В соответствии с процитированным стихом из Книги Премудрости Соломона, в замысле Ставрогина, воплощаемом Петром Верховенским, познают смерть все те, кто поддался на искушение: либо став жертвами, как Шатов и Марья Тимофеевна, освободившиеся от разрушающего влияния, либо, и это все остальные, кто, подобно свиньям из Евангелия, следуют за учителем до самого конца. Вопреки евангельским заветам и замыслу Бога, разрушающая сила в «Бесах» действует против «малых». Марья Тимофеевна, определенная Ставрогиным как «последнее из созданий» (11, 20), подобна — и не только по имени — другой Марии, отверженной девушке из романа «Идиот», которую Мышкин окружает любовью, примирившей ее с жителями деревни. В «Бесах» же «хромое» и беззащитное создание, оказавшись в центре гибельной интриги, становится жертвой и вместе с тем бессознательным пособником зла в играх Ставрогина и Верховенского. Центральным эпизодом преступной жизни Ставрогина является насилие над Матрешей, ставшее причиной ее самоубийства.

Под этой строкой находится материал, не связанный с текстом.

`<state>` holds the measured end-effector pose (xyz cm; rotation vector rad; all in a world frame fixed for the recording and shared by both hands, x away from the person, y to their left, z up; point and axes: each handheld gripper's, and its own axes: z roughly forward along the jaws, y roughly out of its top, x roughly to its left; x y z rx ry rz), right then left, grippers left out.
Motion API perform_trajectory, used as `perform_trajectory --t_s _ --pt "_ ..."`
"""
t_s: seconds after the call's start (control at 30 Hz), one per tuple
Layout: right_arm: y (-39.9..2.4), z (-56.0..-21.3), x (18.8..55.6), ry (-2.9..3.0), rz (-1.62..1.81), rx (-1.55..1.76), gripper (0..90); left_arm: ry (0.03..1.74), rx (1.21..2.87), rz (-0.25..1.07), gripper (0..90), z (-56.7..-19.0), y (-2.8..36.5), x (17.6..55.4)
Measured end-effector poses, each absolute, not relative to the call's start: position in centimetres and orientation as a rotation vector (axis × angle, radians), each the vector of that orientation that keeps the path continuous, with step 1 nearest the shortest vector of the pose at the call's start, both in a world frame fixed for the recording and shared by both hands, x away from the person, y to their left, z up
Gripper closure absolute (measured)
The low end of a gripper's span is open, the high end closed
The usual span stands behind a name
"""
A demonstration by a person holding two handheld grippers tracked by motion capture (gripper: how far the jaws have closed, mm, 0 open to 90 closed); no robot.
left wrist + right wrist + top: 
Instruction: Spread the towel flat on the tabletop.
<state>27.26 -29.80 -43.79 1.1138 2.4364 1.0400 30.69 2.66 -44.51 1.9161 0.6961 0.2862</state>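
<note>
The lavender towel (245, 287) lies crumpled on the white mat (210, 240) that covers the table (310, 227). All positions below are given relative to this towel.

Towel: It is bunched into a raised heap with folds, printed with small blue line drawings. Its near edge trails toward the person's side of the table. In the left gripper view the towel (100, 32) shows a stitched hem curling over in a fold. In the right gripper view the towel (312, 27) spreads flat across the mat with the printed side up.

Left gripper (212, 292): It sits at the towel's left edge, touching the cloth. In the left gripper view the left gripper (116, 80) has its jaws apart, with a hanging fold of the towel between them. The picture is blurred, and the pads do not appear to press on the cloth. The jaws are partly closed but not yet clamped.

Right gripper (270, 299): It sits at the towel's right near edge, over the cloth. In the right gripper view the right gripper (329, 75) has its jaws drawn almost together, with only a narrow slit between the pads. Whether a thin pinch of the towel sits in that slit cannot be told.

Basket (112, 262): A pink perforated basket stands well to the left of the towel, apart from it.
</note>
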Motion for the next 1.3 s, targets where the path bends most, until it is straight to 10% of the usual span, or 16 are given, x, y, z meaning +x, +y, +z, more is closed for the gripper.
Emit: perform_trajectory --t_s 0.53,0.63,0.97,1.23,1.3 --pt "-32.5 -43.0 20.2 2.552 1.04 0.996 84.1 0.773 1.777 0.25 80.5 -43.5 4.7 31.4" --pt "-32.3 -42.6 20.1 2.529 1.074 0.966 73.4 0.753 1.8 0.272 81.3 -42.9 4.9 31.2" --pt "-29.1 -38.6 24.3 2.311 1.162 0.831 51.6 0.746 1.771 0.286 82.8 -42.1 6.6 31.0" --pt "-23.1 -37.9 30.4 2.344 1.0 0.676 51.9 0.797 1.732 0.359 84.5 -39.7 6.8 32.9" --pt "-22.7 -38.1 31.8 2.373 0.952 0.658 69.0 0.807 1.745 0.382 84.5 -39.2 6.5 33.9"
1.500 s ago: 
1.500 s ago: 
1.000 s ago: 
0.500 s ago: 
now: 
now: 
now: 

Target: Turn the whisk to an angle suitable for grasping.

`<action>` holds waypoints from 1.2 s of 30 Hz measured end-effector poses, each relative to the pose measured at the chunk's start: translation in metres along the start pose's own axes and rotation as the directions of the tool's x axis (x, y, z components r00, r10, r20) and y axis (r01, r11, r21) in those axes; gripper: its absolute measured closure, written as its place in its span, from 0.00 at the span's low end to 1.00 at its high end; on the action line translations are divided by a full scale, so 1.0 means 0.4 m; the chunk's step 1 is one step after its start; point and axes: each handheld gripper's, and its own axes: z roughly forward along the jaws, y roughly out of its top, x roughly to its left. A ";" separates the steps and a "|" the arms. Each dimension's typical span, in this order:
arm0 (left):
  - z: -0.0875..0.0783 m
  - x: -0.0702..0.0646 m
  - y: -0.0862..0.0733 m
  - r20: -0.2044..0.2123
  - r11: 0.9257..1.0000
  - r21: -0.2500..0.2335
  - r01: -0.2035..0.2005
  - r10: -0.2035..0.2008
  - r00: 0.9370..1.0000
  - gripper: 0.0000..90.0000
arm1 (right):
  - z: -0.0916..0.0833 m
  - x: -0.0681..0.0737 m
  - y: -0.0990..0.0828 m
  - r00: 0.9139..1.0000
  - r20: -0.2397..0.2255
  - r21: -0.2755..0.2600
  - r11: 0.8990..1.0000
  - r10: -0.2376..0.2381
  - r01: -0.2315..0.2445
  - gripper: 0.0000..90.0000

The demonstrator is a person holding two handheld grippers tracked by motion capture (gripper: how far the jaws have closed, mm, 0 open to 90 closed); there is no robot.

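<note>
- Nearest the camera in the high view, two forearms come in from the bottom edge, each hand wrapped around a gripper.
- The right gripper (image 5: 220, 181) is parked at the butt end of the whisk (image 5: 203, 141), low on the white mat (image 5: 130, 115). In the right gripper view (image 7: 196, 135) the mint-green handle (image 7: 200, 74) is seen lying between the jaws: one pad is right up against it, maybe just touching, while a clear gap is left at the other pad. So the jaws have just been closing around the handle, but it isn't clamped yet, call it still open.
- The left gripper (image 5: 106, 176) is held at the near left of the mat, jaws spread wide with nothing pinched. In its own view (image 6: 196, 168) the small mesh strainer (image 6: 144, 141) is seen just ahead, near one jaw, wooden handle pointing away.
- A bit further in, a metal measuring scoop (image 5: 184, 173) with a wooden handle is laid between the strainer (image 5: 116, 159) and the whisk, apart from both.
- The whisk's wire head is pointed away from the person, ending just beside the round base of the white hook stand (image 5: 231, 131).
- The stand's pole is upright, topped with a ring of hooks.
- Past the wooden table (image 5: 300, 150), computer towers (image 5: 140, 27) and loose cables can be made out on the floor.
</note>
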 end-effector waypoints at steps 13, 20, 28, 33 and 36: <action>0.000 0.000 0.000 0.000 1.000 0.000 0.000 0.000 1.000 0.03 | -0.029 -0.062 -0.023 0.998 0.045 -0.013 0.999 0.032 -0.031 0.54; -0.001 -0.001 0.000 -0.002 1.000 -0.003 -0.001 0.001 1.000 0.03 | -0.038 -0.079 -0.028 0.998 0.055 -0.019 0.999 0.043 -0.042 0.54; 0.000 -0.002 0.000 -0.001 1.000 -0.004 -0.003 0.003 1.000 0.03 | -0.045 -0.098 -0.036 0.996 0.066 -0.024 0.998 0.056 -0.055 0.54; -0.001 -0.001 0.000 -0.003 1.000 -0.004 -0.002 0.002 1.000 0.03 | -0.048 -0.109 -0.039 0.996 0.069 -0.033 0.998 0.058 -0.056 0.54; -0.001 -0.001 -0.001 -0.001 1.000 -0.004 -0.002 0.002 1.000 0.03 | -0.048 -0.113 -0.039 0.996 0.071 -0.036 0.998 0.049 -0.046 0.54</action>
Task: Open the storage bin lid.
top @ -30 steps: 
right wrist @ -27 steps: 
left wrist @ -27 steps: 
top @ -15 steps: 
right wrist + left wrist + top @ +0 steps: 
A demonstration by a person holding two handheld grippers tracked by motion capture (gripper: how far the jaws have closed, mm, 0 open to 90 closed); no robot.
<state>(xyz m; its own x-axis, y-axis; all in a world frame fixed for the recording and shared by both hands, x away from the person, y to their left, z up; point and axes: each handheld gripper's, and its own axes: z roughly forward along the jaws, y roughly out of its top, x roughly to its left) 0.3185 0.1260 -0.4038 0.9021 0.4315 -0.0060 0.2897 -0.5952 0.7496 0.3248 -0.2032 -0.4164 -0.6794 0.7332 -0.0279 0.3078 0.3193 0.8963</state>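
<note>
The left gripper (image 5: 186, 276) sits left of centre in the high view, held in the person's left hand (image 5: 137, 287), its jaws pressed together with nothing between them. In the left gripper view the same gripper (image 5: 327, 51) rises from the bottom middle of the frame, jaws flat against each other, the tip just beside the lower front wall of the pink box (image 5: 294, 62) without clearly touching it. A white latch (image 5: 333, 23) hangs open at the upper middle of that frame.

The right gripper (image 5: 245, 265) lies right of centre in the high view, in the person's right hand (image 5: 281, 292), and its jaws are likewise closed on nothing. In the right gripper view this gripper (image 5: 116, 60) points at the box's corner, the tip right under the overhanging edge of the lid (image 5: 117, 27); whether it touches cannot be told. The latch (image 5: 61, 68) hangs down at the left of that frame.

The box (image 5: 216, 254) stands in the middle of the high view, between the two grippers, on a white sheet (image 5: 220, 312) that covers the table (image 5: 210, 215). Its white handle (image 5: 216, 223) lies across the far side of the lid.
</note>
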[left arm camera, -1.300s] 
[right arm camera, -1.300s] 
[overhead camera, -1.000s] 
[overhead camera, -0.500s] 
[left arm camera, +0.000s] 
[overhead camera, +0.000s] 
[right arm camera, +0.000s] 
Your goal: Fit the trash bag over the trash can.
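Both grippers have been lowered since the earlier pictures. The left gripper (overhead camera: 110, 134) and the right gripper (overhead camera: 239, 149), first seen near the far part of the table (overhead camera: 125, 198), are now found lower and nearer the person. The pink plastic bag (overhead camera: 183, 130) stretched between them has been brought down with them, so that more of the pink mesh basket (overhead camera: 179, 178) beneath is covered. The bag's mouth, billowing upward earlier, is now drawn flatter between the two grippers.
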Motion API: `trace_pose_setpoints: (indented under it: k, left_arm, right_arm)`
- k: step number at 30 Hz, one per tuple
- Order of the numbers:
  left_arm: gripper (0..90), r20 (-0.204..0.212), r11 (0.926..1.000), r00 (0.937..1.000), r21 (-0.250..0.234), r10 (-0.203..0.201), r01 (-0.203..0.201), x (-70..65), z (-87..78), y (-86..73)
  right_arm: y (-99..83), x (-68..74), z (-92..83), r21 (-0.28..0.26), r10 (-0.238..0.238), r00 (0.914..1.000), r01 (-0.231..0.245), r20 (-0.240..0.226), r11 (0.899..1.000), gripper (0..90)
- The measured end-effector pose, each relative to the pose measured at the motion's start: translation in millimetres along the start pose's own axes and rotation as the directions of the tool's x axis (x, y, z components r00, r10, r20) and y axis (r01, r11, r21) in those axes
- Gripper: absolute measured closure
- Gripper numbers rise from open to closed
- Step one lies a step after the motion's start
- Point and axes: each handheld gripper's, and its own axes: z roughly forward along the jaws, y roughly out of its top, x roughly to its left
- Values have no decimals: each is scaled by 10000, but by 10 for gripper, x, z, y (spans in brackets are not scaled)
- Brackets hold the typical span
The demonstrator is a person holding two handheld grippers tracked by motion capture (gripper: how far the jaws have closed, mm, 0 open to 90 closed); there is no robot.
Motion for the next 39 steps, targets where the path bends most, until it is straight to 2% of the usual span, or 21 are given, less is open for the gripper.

Дети оказываются в центре бредовых планов развращения Петра Верховенского: «учитель, смеющийся с детьми над их Богом и над ихколыбелыо, уже наш. ‹.‚.› Школьники, убивающие мужика, чтоб испытать ощущение, наши. ‹.‚.› я сам видел ребенка шести лет, который вел домой пьяную мать, а та его ругала скверными словами. Вы думаете, я этому рад? ‹.‚.› Но одно или два поколения разврата теперь необходимо (10, 324—325).

Следует подчеркнуть важность проводимого Достоевским исследования зла, которое он начинает с изображения страданий в современном ему мире. Губительное влияние Ставрогина и Верховенского не является выражением некоего абстрактного, метафизического, всегда одинакового зла. В романе оно реализовалось в конкретных событиях, переживая которые, герои не могут преодолеть это зло и лишь наследуют и приумножают его раз от раза. Судьба самих Ставрогина и Верховенского имеет своим истоком несчастное детство, обделенное любовью и заботой.

В этот темный, загнивающий и болезненный мир, начиная с главы «Ночь», Достоевский вводит элементы, имеющие другое направление. Независимо оттого, каким кажется Ставрогин тем, кого он обольстил, в его душевном строе существует и иной пласт, более глубокий и тайный, которому в буквальном смысле отвечает выражение «мудрый змий» из Евангелия от Матфея. На этом втором уровне, проступающем в беседе со старцем Тихоном, Ставрогин в действительности оказывается «овцой среди волков», жертвой собственных слабостей и заведенных им же самим механизмов. В гостиной матери герой столь холоден, осторожен и расчетлив, так как осознает, что ступает по очень зыбкой почве, это вынуждает его лгать и пресмыкаться, как змия в Бытии. Еще раз интуитивно вскрывает подлинное состояние души Ставрогина хитрый Лебядкин. «Правда, с таким чудотворцем всё сдеегся; для зла людям живет. Ну, а если сам боится ‹.‚.› да еще так, как никогда? <…> И к чему приходить ночью, крадучись, когда сам желает огласки?» (10, 214). Как станет очевидным из беседы со старцем, вынуждают Ставрогина к такому поведению не чувство превосходства и спокойная уверенность в контроле над ситуацией, а потрясение, страх, сознание того, что он связал себя по рукам и, вместе с тем, глубоко затаенное желание иного существования, в котором бы доминировали солнечный свет и счастье.